[BRIEF]: Repeat every entry exactly as it stands. Omit the images.

::: RECORDED DATA :::

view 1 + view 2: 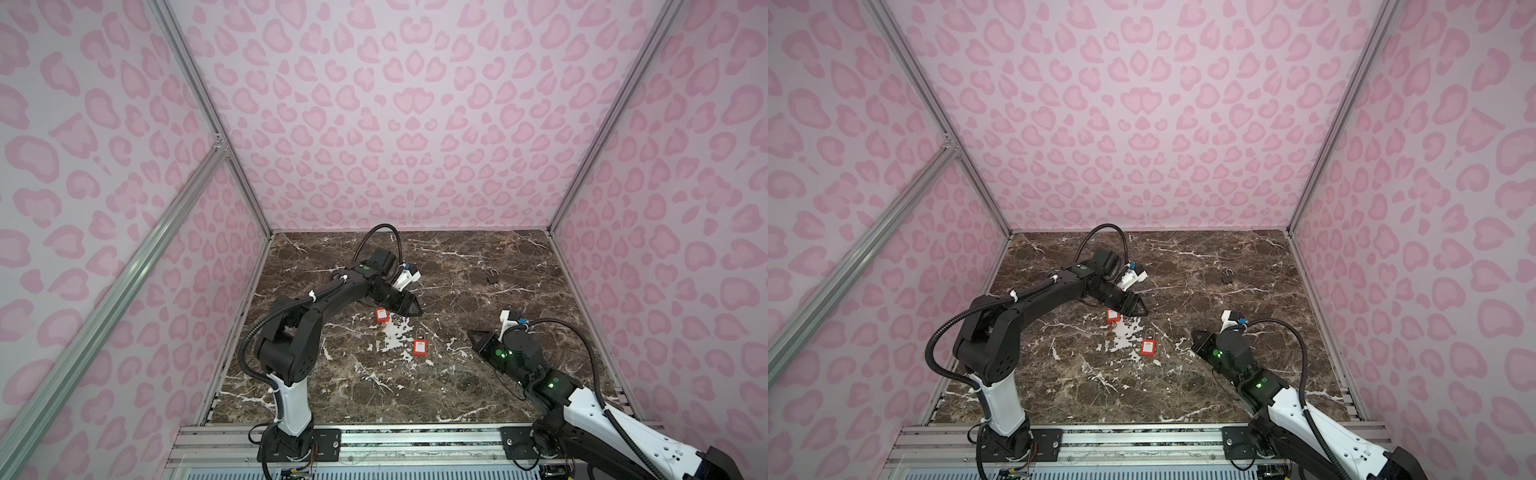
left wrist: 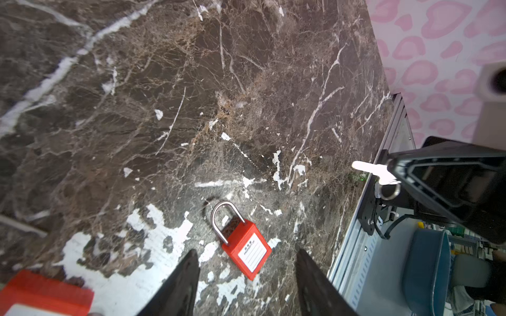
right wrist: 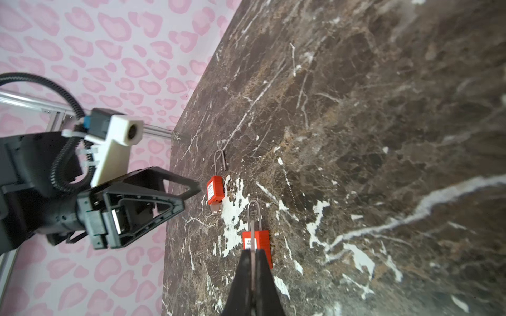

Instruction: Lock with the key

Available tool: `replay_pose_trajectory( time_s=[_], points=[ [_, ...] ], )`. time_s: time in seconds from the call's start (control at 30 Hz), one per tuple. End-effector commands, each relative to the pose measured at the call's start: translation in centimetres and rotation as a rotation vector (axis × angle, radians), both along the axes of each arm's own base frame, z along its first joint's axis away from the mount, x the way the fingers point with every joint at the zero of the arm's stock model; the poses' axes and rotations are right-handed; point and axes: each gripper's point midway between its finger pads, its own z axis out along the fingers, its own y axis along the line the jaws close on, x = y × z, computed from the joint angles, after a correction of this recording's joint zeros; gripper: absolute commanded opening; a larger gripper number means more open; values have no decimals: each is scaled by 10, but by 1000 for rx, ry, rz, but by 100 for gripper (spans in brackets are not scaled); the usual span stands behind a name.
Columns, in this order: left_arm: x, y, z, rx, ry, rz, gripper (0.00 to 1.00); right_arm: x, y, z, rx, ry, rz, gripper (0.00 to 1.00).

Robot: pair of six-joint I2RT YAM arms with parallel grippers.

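Brown marble veined in white forms the tabletop, and three padlocks are laid flat on it: a left red padlock, a right red padlock near the middle, and a small dark padlock well apart toward the back. None of them is held.

The key is found off the table. It is pinched by its head in the right gripper, whose jaws are pressed together on it, with the blade left sticking out past the tips and a ring hung from it. In the right wrist view the blade is seen edge-on, lined up over the body of the right red padlock. In both top views, though, that gripper is seen apart from the lock, so no contact is made.

The left gripper is poised just beside the left red padlock, its jaws spread about halfway with nothing between them. A pale piece is shown at the base of that lock; whether it is a second key cannot be told.

The task is judged to be in its early part. The key can be counted as picked up. Much is left to be done: a lock is to be steadied, probably by the left gripper, and the blade is to be brought to the keyhole, pushed in and turned. Whether either red shackle is latched cannot be told from these views.
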Motion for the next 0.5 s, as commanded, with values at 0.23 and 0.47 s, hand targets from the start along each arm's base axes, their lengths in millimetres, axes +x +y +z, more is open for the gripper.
replay_pose_trajectory(
  time_s=[0.23, 0.47],
  points=[
    [-3, 14, 16, -26, -41, 87, 58, 4, 25, -13, 143, 104, -121, 0],
    [-12, 23, 21, -36, -46, 119, 58, 7, 54, -11, 119, 68, -154, 0]
  ],
)
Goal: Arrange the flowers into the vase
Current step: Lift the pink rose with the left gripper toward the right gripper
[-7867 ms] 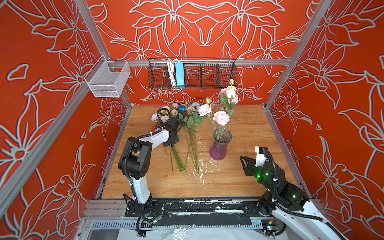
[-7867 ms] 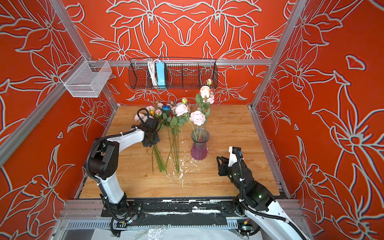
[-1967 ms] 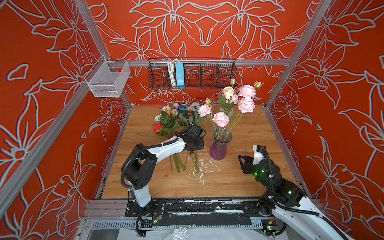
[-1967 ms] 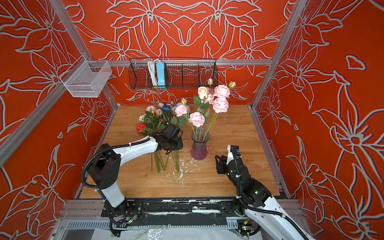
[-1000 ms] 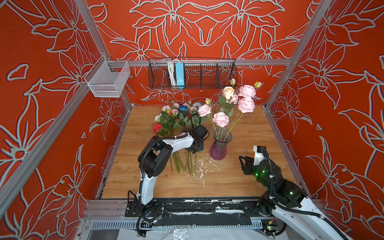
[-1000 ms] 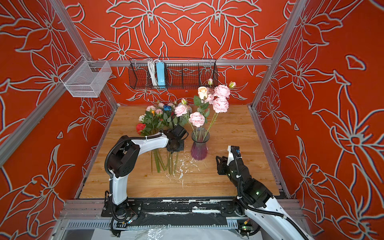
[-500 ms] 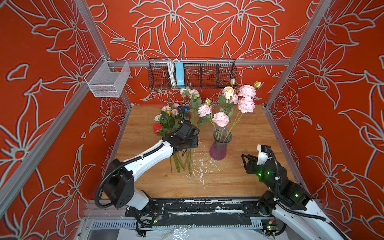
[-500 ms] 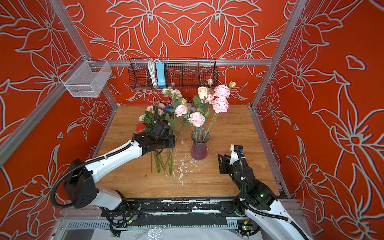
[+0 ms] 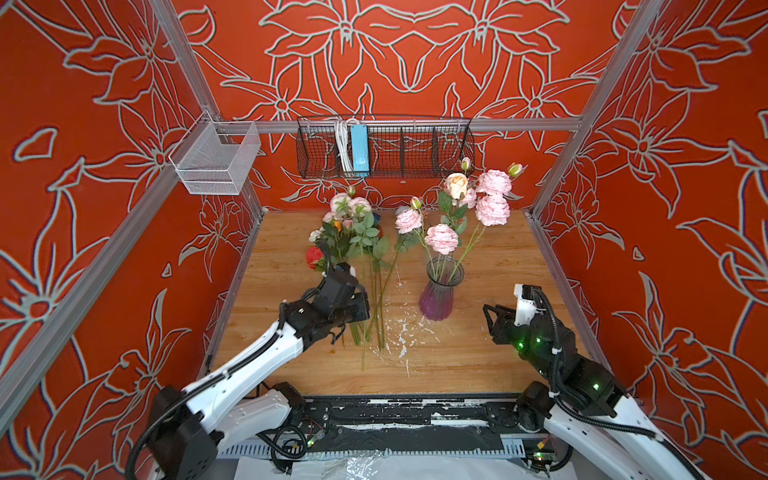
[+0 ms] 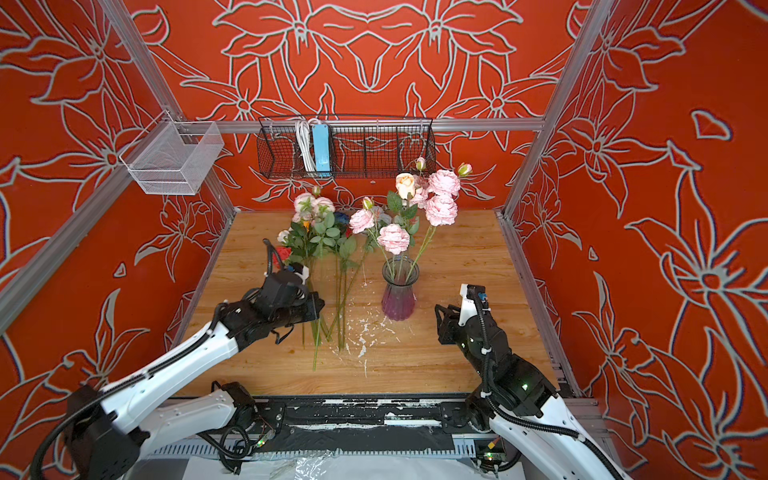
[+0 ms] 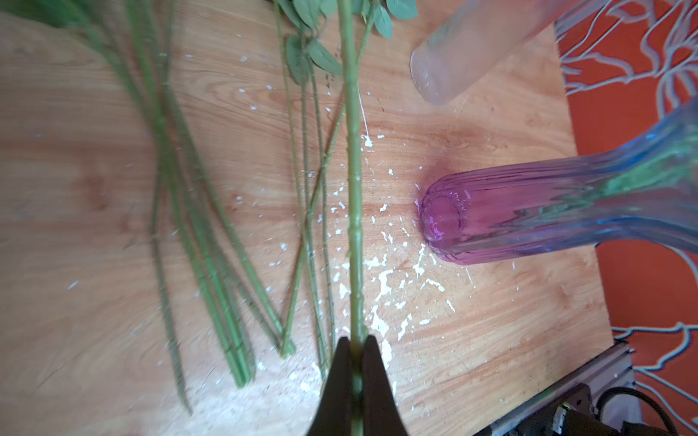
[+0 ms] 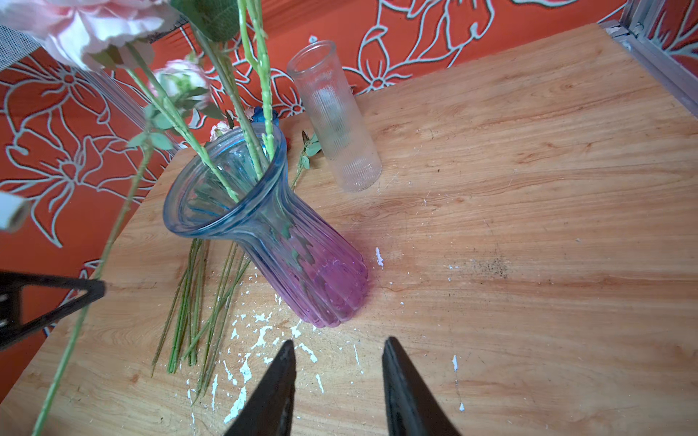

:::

[OUTPUT FOR THIS TASK]:
view 1 + view 2: 
left wrist: 
right wrist: 

Instruction: Lock with the key

Available tool: `replay_pose_trajectory( time_s=[_], points=[ [_, ...] ], )`. time_s: time in seconds from the call's start (control at 30 Hz), one per tuple. End-effector commands, each relative to the pose measured at the call's start: translation in centimetres and rotation as a rotation vector (axis × angle, radians), both along the axes of each arm's own base frame, z along its first joint's axis away from the mount, x the way the fingers point with every joint at the zero of the arm's stock model; the poses' axes and rotations are right-handed; point and axes: each gripper's point midway between its finger pads, its own z axis out along the fingers, its own y axis along the line the jaws close on, x = y × z, computed from the joint angles, after a correction of this recording's joint zeros; gripper: absolute commanded opening; a larger gripper number means more open; values have no decimals: each is scaled by 10, but by 1000 for rx, ry, rz, but by 100 for gripper (spans in brackets are not scaled); the usual span stands behind a name.
Columns, in this order: left_arm: x, y, z, rx, ry, rz, gripper (0.00 to 1.00); right_arm: x, y, z, rx, ry, rz, gripper (0.00 to 1.00).

Robot: pair of six-joint I2RT YAM arms with parallel grippers.

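Brown marble veined in white forms the tabletop, and three padlocks are laid flat on it: a left red padlock, a right red padlock near the middle, and a small dark padlock well apart toward the back. None of them is held.

The key is found off the table. It is pinched by its head in the right gripper, whose jaws are pressed together on it, with the blade left sticking out past the tips and a ring hung from it. In the right wrist view the blade is seen edge-on, lined up over the body of the right red padlock. In both top views, though, that gripper is seen apart from the lock, so no contact is made.

The left gripper is poised just beside the left red padlock, its jaws spread about halfway with nothing between them. A pale piece is shown at the base of that lock; whether it is a second key cannot be told.

The task is judged to be in its early part. The key can be counted as picked up. Much is left to be done: a lock is to be steadied, probably by the left gripper, and the blade is to be brought to the keyhole, pushed in and turned. Whether either red shackle is latched cannot be told from these views.
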Motion for the next 0.5 s, as commanded, with values at 0.23 and 0.47 s, hand targets from the start along each arm's base axes, their lengths in millimetres, axes +x +y +z, more is open for the gripper.
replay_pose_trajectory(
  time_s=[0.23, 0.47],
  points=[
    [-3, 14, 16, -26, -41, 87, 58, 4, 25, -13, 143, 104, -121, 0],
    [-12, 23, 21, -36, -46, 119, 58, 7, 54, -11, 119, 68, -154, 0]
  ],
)
Goal: Arrange the flowers into the vase
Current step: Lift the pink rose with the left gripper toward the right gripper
[-7867 ms] 
[-7867 ms] 
[-1967 ms] 
[-1967 ms] 
[-1000 ms] 
[-1000 ms] 
[-500 ms] 
[-500 ms] 
[+0 ms] 
[+0 ms] 
[+0 ms] 
[+0 ms] 

Whatever the exercise asked has now been answered.